There’s hardly a time I see the 11 o’clock news on WPVI, the ABC-owned station in the Philadelphia area, over a TV set. Mostly, I watch it with the iPad propped up on my knees in the bedroom, getting my dose of the station’s interpretation of area news--mainly “senseless” murders and approaching storms--from the station’s authenticated Watch app before I go to bed.
I’m hardly alone. The ABC Watch app is available in the eight markets where Disney-ABC owns stations and allows users to view the entire broadcast schedule in real time, as are apps for the other cable properties and the news division, and separate apps for special features or on-demand. TVEverywhere doesn't just sound like a slogan.
Together, they’re changing how content gets from one place to the other, and coming soon, the company will be ramping up its social-media components and adding other features to better match what it is has on the air to what it’s offering online.
The company says its Watch apps have been downloaded 20 million times and boast 1.7 billion views, through arrangements in place with all the major video programming distributors, that allow ABC and Disney programs to be seen on just about any device you can think of.

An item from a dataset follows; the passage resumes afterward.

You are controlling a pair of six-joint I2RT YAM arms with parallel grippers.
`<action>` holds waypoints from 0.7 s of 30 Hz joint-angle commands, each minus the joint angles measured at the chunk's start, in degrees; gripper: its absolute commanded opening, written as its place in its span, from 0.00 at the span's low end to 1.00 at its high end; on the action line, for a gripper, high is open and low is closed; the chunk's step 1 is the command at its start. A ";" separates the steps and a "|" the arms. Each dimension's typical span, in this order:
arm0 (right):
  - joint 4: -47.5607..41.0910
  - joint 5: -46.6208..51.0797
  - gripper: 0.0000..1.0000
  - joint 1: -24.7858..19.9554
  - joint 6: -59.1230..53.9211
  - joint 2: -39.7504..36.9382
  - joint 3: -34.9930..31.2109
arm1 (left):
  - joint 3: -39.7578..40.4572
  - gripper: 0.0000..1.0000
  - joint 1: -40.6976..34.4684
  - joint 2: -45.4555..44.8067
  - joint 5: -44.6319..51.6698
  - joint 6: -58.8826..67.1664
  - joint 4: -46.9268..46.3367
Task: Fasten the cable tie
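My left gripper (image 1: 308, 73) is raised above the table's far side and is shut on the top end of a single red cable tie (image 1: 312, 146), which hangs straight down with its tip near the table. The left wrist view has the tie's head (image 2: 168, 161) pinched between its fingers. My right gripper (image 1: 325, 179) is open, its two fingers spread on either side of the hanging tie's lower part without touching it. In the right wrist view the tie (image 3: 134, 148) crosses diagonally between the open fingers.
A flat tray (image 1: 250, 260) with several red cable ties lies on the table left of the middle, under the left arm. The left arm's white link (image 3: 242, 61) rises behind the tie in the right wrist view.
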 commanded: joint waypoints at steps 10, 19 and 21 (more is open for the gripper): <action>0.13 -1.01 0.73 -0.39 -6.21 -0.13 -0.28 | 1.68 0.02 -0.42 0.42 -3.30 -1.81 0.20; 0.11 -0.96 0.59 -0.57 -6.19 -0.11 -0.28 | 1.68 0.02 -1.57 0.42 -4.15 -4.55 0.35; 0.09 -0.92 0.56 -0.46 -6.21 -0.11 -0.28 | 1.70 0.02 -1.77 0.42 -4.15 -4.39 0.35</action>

“Consumption on mobile devices has now surpassed online. We have more views of our stuff on iPads and iPhones than we do on computers,” says Albert Cheng, EVP and chief product of digital for the company. “That happened last year.”
What’s happening right now is instructive. In the next couple weeks, no doubt, record millions of viewers will access ABC and ESPN’s coverage of the World Cup via Watch apps. (ESPN's Watch product is part of the sports unit's division.)
There are still vagaries in the business, largely because audience measurement of mobile audiences won’t begin happening until later this year.
“I think at this point it is safe to say we don’t know exactly who is watching by device but anecdotally it’s upper income and younger,” Cheng says. But it’s no longer so easy to just assume a smartphone video user is a younger viewer.
“What you will find pretty surprising is that device penetration is getting pretty high,” he says. “You’re are getting to the point that demographics are probably more split by operating system. Higher income, more media savvy, more high media consumer-types have Apple devices than you would see with Android devices. That’s the split we’re starting to see.”
And also, the Watch telecasts are not exactly what you’d see on the air or via cable. For one, in Philadelphia and presumably other ABC Watch apps in other markets, viewers don’t usually see the sports segment of the newscast because of rights issues with the major sports entities over the use of highlights. (Instead, viewers see an electronic scoreboard with a maddening electronic music bed playing in the background.)
Viewers also see a lot of station promos, where ads should be. That’s because you’re not seeing the same commercials that air on the broadcasts or cable telecasts themselves. The mobile audience measurement isn’t there, in a Nielsen-based world though it will be later this year.
“That’s one reason,” Cheng says. “The second reason, and I think this is very important, is that a lot of our advertising clients have to start clearing their creative for digital distribution.
"We’re headed toward [cross-platform] ads in the fall. We’ll decide whether it makes sense for us to do dynamic ad insertion like we do now in the watch product, or we will just run the same commercials from the broadcast in the watch TV product to be counted as part of C3 or C7 [Nielsen ratings].
“The one big barrier about which way to go is, once again, is whether the ad community clears all their creative. If there is any piece that has not been cleared, then the answer will always be that ad insertion is where we are headed with this.”
Cheng doesn’t seem like the kind of man who says one word more than is necessary, so his appraisal of advertisers’ response to cross-platform plays is gentle.
“To be fair,” he says, “ we are at the forefront of this. In many ways, we [Disney ABC] are the only people doing this with the full knowledge that we have to respect rights. We’re early so we’re trying to explain that to advertisers. We’re kind of the tip of the spear here.”
It’s an interesting place to be, though. Cheng and Disney ABC aren’t the first to recognize how viewership patterns differ between TV and mobile uses of their channels, but the differences are significant.
“I’ll give you an example,” he says. “One of the biggest effects we saw when we launched ABC Watch was an overwhelmingly high usage of ABC live in the mornings during the commute. Usually, when you look at viewership curves, usually over a 24-hour period, the prime time is the highest, and mornings smaller than prime time but you see a little bump there for news. In the mobile situation, you see just the opposite. The peaks are in the morning and not as much use in the evening. What’s happening is that people are taking these things on the bus and on the train and that sort of thing.”
The Watch apps are full of explosive revelations, it seems. Late last year, Disney ABC used its WatchDisneyJunior app to debut a series, “Sheriff Callie’s Wild West,” aimed at pre-schoolers aged 2-7, and included nine episodes online before they ever showed up on the cable channel itself.
The results were overwhelming and instructive about what early premieres can do for a series on television.
Disney Junior’s premiere of the series set records for among the highest-rated shows aimed at preschool kids demos, and on the Watch Disney Junior app, it reached 23 million kids, more than any other show. So obviously, they know how to use the IPad.